An Australian cop sent to the hinterlands after narrowly escaping death finds that life in the slow lane is just as nasty.
Someone’s bashed in the silvered head of Charles Bourgoyne, industrialist and philanthropist, and left him for dead. The evidence of Bourgoyne’s pricey missing watch points to three aboriginal boys who tried to pawn a similar watch. But when Detective Sergeant Joe Cashin, head of Port Monro station, tries to bring them in, the pinch goes horribly wrong. Suddenly Cashin, a homicide cop whose partner was killed by a murderous drug dealer aiming for Cashin as well, is treading on eggshells. His old schoolmate Bobby Walshe, a political activist leading a radical new party, serves notice that he intends to make hay of the debacle. Helen Castleman, another old schoolmate who’s now an attorney defending one of the accused, rails against him and then, adding insult to injury, buys the place next door and starts a quarrel over the boundary between them.

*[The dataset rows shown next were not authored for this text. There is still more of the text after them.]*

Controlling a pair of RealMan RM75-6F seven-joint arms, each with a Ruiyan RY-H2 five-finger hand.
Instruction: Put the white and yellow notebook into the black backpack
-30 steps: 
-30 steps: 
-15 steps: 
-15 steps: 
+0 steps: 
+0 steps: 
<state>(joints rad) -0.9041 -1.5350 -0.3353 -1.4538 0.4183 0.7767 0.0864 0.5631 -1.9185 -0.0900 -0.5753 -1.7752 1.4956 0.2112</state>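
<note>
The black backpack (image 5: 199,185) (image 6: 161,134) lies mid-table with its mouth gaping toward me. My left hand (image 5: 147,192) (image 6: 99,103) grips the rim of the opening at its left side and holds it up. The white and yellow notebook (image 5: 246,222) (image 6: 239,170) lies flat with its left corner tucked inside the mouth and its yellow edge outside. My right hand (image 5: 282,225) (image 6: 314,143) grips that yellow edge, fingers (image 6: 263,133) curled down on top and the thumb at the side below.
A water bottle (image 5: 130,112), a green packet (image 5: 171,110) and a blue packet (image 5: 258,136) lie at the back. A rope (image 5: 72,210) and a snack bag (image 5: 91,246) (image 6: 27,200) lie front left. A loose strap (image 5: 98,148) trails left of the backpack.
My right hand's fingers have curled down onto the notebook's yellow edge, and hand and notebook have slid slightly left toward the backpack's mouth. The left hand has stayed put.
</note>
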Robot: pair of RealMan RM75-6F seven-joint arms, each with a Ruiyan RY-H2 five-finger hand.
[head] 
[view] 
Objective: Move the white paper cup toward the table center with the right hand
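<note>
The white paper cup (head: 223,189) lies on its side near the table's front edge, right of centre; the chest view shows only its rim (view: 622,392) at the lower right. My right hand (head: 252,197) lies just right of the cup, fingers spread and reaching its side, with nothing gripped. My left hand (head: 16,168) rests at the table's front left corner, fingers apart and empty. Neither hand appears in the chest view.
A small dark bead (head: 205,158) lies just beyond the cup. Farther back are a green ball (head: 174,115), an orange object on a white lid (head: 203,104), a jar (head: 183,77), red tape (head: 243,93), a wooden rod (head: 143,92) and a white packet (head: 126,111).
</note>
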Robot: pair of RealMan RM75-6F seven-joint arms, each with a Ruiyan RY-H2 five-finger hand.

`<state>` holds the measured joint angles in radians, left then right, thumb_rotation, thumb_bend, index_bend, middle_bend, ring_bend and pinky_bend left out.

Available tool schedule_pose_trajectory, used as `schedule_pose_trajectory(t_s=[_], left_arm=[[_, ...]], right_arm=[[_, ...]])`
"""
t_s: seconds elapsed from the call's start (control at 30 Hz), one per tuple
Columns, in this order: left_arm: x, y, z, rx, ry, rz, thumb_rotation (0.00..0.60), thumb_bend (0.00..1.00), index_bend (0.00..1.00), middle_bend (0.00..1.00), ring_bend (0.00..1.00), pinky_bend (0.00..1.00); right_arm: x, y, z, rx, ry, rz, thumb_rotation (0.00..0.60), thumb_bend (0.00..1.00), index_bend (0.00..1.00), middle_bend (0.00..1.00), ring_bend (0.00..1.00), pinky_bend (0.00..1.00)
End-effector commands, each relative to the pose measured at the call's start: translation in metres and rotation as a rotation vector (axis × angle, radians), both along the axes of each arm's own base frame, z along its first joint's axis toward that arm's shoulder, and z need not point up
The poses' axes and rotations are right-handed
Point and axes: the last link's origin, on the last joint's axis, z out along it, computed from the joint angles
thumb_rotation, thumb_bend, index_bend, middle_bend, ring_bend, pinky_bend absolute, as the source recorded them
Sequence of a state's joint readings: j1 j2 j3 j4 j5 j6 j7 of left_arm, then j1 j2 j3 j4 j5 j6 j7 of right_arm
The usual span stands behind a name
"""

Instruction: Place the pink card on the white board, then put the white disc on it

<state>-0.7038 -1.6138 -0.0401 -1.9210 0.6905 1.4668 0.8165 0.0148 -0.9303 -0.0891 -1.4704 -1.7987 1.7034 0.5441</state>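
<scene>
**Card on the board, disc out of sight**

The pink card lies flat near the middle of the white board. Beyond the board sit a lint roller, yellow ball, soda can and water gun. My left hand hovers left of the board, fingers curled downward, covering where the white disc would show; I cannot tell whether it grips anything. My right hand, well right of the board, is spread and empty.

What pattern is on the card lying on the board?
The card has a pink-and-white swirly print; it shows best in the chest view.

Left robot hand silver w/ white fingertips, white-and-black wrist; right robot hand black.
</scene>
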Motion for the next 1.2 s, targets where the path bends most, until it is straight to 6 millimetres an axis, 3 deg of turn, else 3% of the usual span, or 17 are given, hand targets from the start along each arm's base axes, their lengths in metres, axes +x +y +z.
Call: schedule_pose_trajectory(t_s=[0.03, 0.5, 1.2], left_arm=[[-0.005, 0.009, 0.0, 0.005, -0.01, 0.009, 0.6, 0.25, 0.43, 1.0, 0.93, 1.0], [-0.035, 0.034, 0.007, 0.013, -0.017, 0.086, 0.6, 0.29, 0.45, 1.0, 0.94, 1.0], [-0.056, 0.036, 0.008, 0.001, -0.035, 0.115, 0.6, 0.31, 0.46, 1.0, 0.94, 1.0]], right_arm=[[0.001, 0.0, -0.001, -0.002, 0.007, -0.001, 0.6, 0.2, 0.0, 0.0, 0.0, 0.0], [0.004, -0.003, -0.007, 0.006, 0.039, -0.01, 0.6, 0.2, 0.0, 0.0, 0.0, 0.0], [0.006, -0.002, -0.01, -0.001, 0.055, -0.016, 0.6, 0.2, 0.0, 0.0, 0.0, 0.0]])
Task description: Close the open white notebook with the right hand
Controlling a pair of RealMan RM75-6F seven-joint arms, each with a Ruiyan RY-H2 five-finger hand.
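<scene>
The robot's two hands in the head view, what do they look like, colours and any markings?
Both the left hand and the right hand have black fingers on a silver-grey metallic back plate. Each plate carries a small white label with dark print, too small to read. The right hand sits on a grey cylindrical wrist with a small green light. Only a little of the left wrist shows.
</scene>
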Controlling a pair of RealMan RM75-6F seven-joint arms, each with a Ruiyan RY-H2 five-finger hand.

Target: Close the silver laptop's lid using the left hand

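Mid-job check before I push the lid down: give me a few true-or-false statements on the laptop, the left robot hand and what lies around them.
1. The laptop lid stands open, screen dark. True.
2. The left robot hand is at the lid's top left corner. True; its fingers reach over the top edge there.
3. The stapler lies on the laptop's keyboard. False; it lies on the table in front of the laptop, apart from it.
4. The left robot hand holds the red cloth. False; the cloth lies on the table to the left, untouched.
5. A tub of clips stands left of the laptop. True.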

With every inducement to declare the case closed, Cashin finds himself reopening it instead. What he learns about Bourgoyne and a trail of other victims is devastating. Temple (Identity Theory, 2004, etc.) drops disclosure after grim disclosure into his tale as discreetly as if he were trying to keep each revelation secret, and the behavior of several suspects defies belief.
The densely layered narrative is less a whodunit than a superior mood piece and psychological portrait.